Chapter 1, An Introduction to Information Retrieval

Information Retrieval is a broad term that can be summarized as “taking thing(s) that fullfill criteria(s) from collection”. Even deciding which cereal box your cousin will like most for his 6th birthday party breakfast can be considered as a form of IR; however as an actual academic field of study its more formal definition is:

“The act of finding material (usually documents) of an unstructured nature (usually text) that satisfies an information need from within large collections (usually stored on computers)”

The most visible aplication for this field can be seen at Web Search Engine such as Bing, Yahoo, Baidu, AOL, Ask, and Lycos.

The way this sites work is fairly simple to understand yet hard to implements:

The sites ask for “the criteria(s)” of the webpage we want in form of a Query.
It then proceeds to traverse “the collection” of webpages, and give each one “relevance point” on how well this webpage fullfill the given Query
Finally, the sites display the result in form of a list of page with the most relevant page on top, descending according to relevance or likeliness to the query.

Due to the unstructured nature of a webpage / documents in general, it would be very difficult for a system to process a user query on every documents raw form. That is why IR system usually pre-process each document into a suitable model first; think of it as the documents cover, it gives the system a sense of what the sites contain without needing to read the whole thing.

There are all sort of model already developed for IR system, each whith its own query format, advantages, and disadvantages. One of such model which we will elaborate later is The Extended Boolean Model.

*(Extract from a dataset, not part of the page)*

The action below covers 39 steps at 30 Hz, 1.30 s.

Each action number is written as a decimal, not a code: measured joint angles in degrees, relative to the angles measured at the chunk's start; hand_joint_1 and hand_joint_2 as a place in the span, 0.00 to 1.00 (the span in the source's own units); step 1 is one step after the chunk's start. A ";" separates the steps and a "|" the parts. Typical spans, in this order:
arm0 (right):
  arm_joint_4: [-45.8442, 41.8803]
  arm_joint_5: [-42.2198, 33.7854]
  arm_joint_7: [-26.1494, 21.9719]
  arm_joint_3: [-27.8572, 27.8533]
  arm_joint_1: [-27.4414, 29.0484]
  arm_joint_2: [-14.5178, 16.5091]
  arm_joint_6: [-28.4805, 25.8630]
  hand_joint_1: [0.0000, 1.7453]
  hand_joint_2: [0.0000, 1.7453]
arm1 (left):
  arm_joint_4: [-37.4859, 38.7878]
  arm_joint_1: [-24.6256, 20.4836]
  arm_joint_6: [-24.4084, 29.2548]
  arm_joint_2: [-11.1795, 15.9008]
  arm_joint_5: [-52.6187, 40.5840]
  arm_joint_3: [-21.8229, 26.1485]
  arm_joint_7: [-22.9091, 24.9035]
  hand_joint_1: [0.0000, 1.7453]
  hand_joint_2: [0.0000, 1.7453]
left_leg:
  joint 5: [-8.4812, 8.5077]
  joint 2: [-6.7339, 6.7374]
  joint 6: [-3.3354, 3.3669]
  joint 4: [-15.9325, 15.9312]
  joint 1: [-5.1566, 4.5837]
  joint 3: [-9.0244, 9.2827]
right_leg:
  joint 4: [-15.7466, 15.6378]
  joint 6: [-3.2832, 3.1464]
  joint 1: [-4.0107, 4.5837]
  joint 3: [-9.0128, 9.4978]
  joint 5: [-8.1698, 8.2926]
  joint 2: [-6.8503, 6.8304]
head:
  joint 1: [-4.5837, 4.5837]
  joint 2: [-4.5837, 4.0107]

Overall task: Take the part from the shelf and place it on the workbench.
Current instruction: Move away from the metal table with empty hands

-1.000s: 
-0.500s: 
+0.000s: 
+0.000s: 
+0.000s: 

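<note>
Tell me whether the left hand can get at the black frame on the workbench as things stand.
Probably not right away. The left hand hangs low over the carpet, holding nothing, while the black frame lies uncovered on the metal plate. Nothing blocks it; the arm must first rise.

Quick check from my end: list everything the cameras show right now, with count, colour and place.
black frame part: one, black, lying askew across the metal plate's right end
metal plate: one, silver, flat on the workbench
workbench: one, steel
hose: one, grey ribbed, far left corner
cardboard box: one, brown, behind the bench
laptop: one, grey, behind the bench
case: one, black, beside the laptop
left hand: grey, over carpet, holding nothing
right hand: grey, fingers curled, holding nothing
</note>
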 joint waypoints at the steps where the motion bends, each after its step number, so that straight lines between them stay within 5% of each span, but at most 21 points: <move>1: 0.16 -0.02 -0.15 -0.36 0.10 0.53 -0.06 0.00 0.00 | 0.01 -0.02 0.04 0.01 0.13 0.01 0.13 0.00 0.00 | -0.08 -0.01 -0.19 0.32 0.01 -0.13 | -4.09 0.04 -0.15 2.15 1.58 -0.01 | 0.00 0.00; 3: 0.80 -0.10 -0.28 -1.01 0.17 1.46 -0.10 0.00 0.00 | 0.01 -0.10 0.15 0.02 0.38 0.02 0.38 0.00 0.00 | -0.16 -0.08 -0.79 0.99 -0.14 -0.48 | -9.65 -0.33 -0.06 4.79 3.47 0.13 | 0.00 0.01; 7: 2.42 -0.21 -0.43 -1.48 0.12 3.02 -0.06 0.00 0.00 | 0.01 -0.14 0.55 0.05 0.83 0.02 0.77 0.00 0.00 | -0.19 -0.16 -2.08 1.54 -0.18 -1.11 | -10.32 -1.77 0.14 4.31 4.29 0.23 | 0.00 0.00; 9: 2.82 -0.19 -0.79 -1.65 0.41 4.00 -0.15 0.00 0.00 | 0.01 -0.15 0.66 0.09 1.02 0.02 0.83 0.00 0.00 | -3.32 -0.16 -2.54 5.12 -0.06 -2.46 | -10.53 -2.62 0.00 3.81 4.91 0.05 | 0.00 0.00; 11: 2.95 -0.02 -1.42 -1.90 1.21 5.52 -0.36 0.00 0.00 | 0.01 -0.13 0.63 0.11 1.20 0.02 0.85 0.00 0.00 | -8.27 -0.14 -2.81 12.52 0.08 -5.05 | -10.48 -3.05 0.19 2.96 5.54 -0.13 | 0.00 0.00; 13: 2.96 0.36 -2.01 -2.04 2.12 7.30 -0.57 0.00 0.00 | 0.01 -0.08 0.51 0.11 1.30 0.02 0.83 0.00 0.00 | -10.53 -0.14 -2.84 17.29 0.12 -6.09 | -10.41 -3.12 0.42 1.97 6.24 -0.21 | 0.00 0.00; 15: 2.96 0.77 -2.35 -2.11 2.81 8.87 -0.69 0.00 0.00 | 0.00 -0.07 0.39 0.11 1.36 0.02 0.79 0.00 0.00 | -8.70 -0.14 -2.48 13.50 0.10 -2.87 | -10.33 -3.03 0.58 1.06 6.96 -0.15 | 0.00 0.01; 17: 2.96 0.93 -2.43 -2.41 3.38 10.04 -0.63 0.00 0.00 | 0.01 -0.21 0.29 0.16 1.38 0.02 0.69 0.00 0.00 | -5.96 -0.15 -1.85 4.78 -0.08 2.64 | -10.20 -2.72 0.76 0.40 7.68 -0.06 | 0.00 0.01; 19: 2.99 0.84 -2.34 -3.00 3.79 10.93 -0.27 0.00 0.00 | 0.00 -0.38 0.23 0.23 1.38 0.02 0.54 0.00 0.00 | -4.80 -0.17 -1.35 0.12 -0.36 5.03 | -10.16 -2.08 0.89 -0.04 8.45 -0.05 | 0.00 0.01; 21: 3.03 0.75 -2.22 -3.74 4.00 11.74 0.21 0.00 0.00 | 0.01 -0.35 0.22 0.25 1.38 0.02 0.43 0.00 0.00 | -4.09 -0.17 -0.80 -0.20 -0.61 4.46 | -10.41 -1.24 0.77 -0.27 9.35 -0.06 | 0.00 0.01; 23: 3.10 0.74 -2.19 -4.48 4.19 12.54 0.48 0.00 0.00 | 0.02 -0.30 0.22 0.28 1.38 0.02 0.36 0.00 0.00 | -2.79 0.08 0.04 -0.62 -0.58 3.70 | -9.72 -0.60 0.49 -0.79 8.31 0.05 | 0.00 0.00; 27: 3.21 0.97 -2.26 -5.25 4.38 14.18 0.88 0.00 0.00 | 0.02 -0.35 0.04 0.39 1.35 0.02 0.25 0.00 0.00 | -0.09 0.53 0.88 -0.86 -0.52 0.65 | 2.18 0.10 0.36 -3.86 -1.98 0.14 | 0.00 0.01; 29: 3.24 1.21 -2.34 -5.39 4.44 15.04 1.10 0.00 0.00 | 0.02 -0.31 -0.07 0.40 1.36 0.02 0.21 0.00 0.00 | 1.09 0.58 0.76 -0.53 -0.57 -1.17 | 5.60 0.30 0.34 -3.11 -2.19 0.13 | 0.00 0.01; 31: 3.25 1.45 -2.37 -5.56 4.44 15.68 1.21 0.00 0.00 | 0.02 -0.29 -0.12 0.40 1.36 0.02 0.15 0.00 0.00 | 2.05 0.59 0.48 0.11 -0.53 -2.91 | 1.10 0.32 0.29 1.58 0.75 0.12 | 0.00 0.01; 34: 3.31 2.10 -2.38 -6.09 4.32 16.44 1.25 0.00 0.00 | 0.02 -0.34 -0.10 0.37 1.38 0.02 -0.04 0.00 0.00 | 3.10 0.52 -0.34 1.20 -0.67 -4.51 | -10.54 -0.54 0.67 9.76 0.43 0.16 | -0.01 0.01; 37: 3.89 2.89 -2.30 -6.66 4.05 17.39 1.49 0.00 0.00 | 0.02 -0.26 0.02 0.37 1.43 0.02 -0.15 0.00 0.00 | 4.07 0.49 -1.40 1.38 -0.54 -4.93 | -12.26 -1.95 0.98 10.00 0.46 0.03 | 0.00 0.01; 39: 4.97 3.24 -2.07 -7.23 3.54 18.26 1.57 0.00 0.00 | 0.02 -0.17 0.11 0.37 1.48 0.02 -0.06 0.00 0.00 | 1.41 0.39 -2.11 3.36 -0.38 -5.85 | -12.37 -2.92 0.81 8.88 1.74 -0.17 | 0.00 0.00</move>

Chapter 2, The Standard Boolean Model

As the name would imply, Extended Boolean Model is an Extended version of the Standard Boolean Model. So it might be good to try to understand the basic of Boolean Model first before going ahead (still, there’re not that much similarities between them, so feel free to skip this chapter if you wish). Basically this particular IR model works by storing the information of a document content in form of a list containing words/terms that exist in said document. For example, consider the following picture:

The matrix above is used to store a boolean model of six documents. From there, we can clearly see what terms d1 contained. Or, more practically, we can use this matrix to get a list of documents that contain certain terms like “Voyage”, or “Trip” during certain queries.

You might notice that there are only five terms that are listed above. Articles usually have many more words inside them, even though most of them are not really that important at reflecting the article’s content, so why are there only five words listed above? This is because a concept most IR system use called Indexing.

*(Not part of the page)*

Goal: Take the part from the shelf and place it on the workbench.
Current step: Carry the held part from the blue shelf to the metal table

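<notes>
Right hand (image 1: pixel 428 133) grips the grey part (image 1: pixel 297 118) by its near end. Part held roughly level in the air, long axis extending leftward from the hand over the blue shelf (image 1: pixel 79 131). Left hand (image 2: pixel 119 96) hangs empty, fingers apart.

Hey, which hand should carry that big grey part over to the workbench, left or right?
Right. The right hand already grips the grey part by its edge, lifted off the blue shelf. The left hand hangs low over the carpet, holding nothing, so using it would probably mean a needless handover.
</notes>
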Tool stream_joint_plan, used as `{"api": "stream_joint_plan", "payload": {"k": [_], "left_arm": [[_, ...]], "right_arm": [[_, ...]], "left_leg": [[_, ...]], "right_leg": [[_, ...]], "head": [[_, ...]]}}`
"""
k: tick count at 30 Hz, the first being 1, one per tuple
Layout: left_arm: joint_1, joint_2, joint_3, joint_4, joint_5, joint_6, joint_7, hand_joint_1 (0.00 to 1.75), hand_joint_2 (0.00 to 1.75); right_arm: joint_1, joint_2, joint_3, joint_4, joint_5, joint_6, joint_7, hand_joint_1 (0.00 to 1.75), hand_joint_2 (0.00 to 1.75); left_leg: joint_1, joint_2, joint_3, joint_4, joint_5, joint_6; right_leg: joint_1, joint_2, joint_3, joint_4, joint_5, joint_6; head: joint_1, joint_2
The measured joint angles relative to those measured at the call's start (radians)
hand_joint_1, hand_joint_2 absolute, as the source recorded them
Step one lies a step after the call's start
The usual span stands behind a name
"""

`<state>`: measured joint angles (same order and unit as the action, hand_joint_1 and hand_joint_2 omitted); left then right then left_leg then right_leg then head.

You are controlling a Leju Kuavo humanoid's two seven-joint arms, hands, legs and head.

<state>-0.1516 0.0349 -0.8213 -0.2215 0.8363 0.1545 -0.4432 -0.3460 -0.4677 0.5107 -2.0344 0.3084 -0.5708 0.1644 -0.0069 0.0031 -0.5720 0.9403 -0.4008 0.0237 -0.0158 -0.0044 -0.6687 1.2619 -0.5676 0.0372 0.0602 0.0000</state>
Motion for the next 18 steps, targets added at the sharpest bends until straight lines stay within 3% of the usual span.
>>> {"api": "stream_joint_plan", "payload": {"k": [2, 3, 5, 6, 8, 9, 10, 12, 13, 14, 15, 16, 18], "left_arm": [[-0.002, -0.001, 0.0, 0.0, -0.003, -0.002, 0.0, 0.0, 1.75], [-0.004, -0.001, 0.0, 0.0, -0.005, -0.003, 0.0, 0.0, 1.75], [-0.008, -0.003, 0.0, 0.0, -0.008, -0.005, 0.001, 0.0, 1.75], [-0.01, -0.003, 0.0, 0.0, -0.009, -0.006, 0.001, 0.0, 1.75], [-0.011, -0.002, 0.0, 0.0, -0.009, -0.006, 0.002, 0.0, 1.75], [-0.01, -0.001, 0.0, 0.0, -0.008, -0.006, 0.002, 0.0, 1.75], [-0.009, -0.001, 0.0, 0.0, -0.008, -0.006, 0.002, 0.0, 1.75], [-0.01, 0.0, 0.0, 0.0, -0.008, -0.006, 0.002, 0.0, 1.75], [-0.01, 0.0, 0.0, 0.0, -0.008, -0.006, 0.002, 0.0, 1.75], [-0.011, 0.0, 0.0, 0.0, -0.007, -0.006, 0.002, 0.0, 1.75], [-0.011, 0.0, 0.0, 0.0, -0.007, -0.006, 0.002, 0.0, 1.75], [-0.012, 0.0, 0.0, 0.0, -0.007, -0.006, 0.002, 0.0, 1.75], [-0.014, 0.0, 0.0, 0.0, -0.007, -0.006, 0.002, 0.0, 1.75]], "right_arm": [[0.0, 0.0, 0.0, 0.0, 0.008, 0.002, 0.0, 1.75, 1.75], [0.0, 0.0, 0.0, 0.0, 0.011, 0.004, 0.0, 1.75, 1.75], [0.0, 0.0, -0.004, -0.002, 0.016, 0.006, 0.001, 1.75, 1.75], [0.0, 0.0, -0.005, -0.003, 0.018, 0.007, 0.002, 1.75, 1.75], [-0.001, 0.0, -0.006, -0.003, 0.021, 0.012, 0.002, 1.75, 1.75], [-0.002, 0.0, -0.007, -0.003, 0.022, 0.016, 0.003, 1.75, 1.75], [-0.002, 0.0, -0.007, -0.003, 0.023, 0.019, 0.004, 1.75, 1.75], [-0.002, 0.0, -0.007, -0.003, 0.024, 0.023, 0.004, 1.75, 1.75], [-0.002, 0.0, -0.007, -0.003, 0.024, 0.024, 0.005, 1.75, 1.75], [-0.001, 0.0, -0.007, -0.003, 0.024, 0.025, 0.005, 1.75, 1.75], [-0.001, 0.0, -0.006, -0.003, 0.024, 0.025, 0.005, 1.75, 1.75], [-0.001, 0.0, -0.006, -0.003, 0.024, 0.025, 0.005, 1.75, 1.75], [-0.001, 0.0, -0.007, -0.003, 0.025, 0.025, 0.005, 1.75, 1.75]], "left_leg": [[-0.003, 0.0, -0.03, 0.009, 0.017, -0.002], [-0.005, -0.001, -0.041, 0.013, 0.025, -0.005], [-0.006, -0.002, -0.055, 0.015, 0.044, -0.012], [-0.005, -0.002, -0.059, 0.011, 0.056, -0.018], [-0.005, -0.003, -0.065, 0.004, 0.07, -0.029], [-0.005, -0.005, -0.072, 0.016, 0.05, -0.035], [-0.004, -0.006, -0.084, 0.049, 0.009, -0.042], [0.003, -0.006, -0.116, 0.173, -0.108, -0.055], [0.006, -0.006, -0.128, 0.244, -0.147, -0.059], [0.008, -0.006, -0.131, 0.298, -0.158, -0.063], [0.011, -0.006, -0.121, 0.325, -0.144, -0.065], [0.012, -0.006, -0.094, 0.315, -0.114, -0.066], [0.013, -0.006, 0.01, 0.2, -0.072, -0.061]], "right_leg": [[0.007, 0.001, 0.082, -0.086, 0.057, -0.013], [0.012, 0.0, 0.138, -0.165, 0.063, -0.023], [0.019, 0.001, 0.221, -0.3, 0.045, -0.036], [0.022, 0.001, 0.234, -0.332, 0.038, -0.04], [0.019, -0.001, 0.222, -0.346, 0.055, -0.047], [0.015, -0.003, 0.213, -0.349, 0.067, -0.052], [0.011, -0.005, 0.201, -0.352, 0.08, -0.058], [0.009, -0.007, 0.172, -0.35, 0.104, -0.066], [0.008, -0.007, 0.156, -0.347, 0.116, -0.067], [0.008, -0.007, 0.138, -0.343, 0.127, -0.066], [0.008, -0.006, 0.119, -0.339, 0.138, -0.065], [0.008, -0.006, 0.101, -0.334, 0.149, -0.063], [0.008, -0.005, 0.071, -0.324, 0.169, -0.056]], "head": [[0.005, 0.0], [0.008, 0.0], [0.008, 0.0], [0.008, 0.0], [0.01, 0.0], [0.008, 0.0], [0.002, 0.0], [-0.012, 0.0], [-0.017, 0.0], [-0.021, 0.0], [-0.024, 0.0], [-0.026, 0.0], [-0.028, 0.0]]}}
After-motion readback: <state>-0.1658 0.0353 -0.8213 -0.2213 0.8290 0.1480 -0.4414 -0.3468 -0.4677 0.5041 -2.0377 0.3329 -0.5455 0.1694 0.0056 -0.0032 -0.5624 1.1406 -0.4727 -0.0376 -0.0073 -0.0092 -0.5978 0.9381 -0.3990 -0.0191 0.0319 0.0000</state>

Certain words like “is”, “and”, and “not” not important when trying to figure out what is an article about, and can be safely omited to safe space and processing time; this concept is called indexing. A couple of “technique” that can be used to achieve this are as follow:

Manually supply a list of words that can be safely omited, and skip these words while creating the documents model
Ignore word with a fairly low, or high, use rate in a document. Statistically these words have the lowest chance to reflect the documents content, so they should be safe to be ignored.

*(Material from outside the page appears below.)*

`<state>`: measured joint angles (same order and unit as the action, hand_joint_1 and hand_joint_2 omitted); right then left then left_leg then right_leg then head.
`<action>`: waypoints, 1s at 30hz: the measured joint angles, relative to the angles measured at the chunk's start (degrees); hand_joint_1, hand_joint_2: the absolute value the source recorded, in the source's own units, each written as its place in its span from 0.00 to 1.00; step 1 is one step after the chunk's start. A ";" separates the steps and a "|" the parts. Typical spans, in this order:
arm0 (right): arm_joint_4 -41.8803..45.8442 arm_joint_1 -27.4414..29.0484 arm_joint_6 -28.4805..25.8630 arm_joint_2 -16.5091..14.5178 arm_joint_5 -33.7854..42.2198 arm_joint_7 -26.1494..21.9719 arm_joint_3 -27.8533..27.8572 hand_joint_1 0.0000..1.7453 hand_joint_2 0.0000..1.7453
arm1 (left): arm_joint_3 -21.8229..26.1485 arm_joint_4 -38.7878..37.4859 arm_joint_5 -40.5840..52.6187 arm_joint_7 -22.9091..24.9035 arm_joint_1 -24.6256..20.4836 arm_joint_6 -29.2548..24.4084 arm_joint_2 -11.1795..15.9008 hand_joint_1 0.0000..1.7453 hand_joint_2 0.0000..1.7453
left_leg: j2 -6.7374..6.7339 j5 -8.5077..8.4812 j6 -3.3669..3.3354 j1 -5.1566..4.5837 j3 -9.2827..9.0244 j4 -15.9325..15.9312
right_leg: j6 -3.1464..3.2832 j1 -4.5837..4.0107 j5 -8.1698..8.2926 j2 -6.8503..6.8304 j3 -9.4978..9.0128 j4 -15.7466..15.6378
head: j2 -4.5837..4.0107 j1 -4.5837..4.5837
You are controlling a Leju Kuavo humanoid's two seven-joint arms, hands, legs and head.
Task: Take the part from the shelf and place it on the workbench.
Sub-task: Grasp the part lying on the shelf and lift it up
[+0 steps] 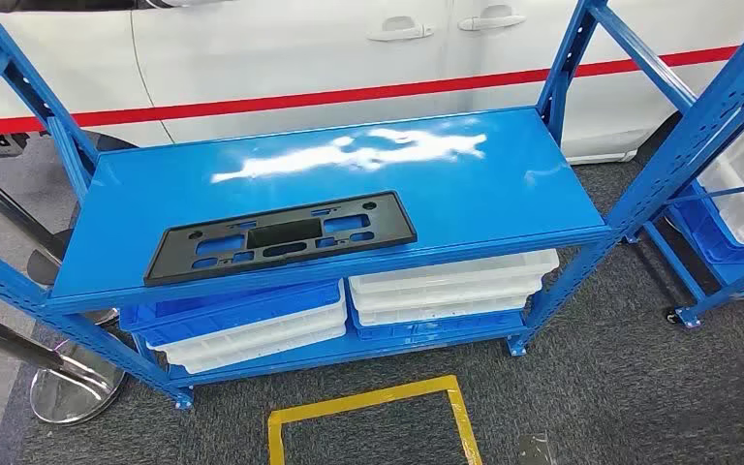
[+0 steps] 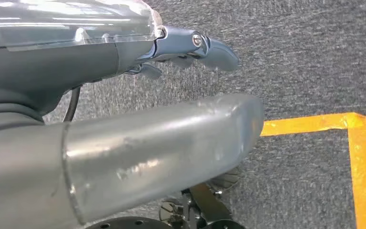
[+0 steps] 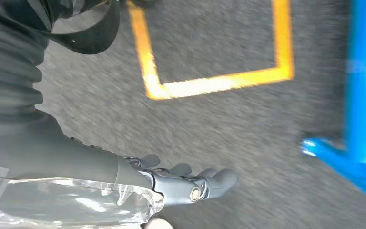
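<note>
Motion blur smears the right wrist view, softening the grey carpet [image 3: 248, 129] and the blue shelf leg [image 3: 362, 81]. In the left wrist view, a silver forearm [image 2: 162, 152] hides much of the floor. The head view's edges crop the blue shelf [image 1: 349, 174] uprights and the white car [image 1: 349, 48] behind.

One black part [image 1: 281, 235] lies on the blue shelf [image 1: 504, 184]. Two stacks of trays [image 1: 349, 310] sit below it. One yellow taped square [image 1: 373, 412] marks the carpet. Two car door handles [image 1: 446, 23] show behind.

Glossy blue shelf [image 1: 504, 174], seemingly matt plastic part [image 1: 281, 235]
</note>
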<state>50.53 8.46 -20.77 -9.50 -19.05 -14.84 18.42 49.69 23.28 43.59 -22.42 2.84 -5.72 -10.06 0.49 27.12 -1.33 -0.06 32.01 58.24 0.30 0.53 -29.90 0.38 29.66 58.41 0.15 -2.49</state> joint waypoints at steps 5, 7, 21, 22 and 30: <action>6.58 0.36 -0.82 0.93 -0.54 -1.24 -2.92 0.00 1.00 | 2.66 0.95 2.52 -0.94 0.01 0.50 -0.57 0.00 0.00 | -0.02 0.20 -1.10 -0.30 0.16 0.34 | -0.87 0.35 0.24 0.01 -0.06 -0.43 | 0.00 0.00; 10.04 0.52 -1.10 1.59 -0.67 -1.78 -4.65 0.00 1.00 | 4.08 1.59 3.87 -1.40 0.07 0.88 -1.04 0.00 0.00 | -0.08 -0.56 -1.64 0.06 -0.59 -1.27 | -1.29 0.23 0.14 -0.05 -0.40 -0.60 | 0.00 -0.01; 31.47 2.66 -1.65 7.57 -0.10 -3.62 -16.31 0.00 1.00 | 16.40 8.26 15.10 -4.60 0.66 6.31 -4.00 0.00 0.00 | -0.03 0.50 0.24 0.50 -0.92 -0.32 | -1.28 1.02 1.23 0.05 1.63 0.55 | 0.00 0.02; 32.97 2.78 -1.78 7.93 -0.42 -3.65 -17.35 0.00 1.00 | 17.34 8.87 16.01 -4.87 0.79 6.85 -4.13 0.00 0.00 | -0.05 0.79 0.53 0.60 -0.83 -0.03 | -0.87 1.01 1.32 0.02 1.63 0.43 | 0.00 0.01; 41.43 2.61 -3.97 10.96 -7.36 -3.07 -24.11 0.00 1.00 | 23.56 13.46 22.72 -7.49 1.82 11.84 -4.16 0.00 0.00 | -0.18 5.84 1.36 0.86 5.37 13.40 | 0.24 0.99 1.29 -0.59 1.44 0.20 | 0.00 0.02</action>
<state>91.96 11.07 -24.74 1.46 -26.41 -17.91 -5.69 73.25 36.74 66.30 -29.91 4.66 6.12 -14.22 0.31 32.95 0.03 0.80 37.38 71.64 0.54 1.51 -28.61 -0.21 31.11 58.61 0.15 -2.48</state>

On to the next topic; Query of a boolean model is expressed in form of a boolean expression (using operator AND ,OR, and NOT) about terms that’s required to be present(or not) at the results. During query processing, there are only 2 posible relevance point for this model: satisfy the query and not satisfy the query. Naturally, only the satisfying one will be shown at the final result.

For example, using the picture above, query “voyage AND trip” would return the intersection of voyage array and trip array, resulting in array 000100, which mean that only the 4th document met that query criteria. The query ((NOT voyage) OR ocean) would return the union of ocean array and the complement of voyage array, resulting in 000000, which mean that none of the documents match the query. Simple.

In the implementation of the Boolean Model, it is common practice to have an indexed lists containing terms/words in the vocabullary, and on each one have a list of documents ID that contains such terms. So processing a query can be summarized as:

X AND Y, return document IDs that occur in both X list and Y list

X OR Y, return document IDs that occur in either X list or Y list

NOT X, return document IDs that do not occur in X list

(X AND (NOT Y)) OR Z, return document IDs that occur in either Z list or IDs that occur in X list but not in Y

And that is the basic of the standard Boolean Model, it is fairly easy to implement and understand but not without its weaknesses:

With only 2 possible relevance point, there are no way to rank documents in order of relevance.
- The model only concern itself with wether or not a term exist, not it’s frequency of use and relevance in the document.
- A user might find the term he/she wants only mentioned once in one of the query result and not that relevant in said document
There are some results which might be counterintuitive to user due to this model strict use of boolean operator.
- For example the query W AND X AND Y AND Z, will not result in a document which contain the term W, X, and Y; even though the user might be interested in this document if no others fullfill this query.
- Also, in the query A OR B OR C, a document which mention only A is considered as important as a document mentioning all terms.
There are no way to assign importance factor to parts of query, which my be desired by advanced user.

Which is why several models had been proposed to improve upon this basic model, with an attempt to address the issues above…

Chapter 3, The Extended Boolean Model

The Extended Boolean Model is really just a general term that refer to all IR model that improve upon the Standard Boolean Model. There had been proposed many such model, such as the MMM model, the Paice model and P-norm model. This article will mainly focus its discussion around the P-Norm model (the more feature complete out of the three), and if interested, the explanation of the other model (as well as this article source) can be found here:

Extended Boolean Model by E. Fox, S. Betrabet, M. Koushik and W. Lee

The concept of the P-Norm model is similar to its predecessor, but it made some changes into it; adding more features and capability. One of the most important changes are the addition of term weights for every term appearance in a document. This concept is called term weighting, it is basically a way to measure and note how relevant is a term in a document.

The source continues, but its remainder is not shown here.